Lors de cet événement, une chanteuse a entonné Qassaman, l'hymne algérien, suscitant de vives réactions sur les réseaux sociaux. Mathilde Panot, présente parmi les invités, a été filmée tout sourire, aux côtés de Fily Keita-Gassama et de l'interprète. Cette séquence, partagée par le compte Frontières, a depuis fait le tour des plateformes numériques, provoquant des commentaires variés allant de la critique acerbe à l'admiration.
Sur Twitter, plusieurs personnalités ont exprimé leur indignation. Juliette Briens, éditorialiste pour L’Incorrect, a qualifié cette performance de « ridicule », tandis qu'Alice Cordier, présidente du collectif Némésis, a ajouté : « À force, ils se feront bouffer par ceux qu'ils manipulent. » De son côté, l'eurodéputé RN, Rody Tolassy, a ironisé : « La Marseillaise ? Trop française pour eux. »
Ce moment controversé a été critiqué par des militants, dont Charlotte Rocher, qui a déclaré : « LFI est le paillasson de la dictature algérienne. » Elle a souligné que l'hymne, qui contient des paroles hostiles envers la France, était chanté dans un meeting en France, mettant en lumière la fracture existante dans le discours politique français sur les questions d'identité et de diversité.

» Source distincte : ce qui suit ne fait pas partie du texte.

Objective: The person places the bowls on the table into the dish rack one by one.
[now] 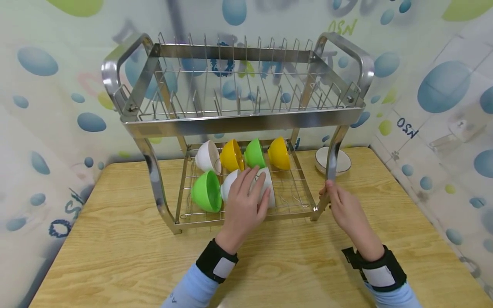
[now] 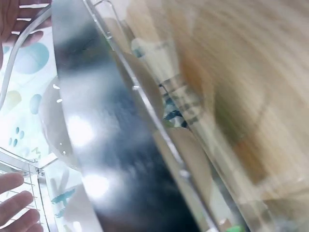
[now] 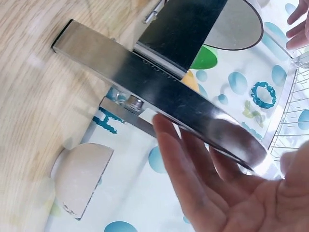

Les discussions autour de cet incident soulèvent des questions plus larges sur la représentativité et l'identité dans le paysage politique français. Comme l'ont constaté des analystes, cet événement met clairement en lumière les tensions entre les différentes communautés et les partis qui cherchent à les représenter. La France insoumise continue de naviguer dans ces complexités, ajoutant une couche de défi à la dynamique électorale du pays.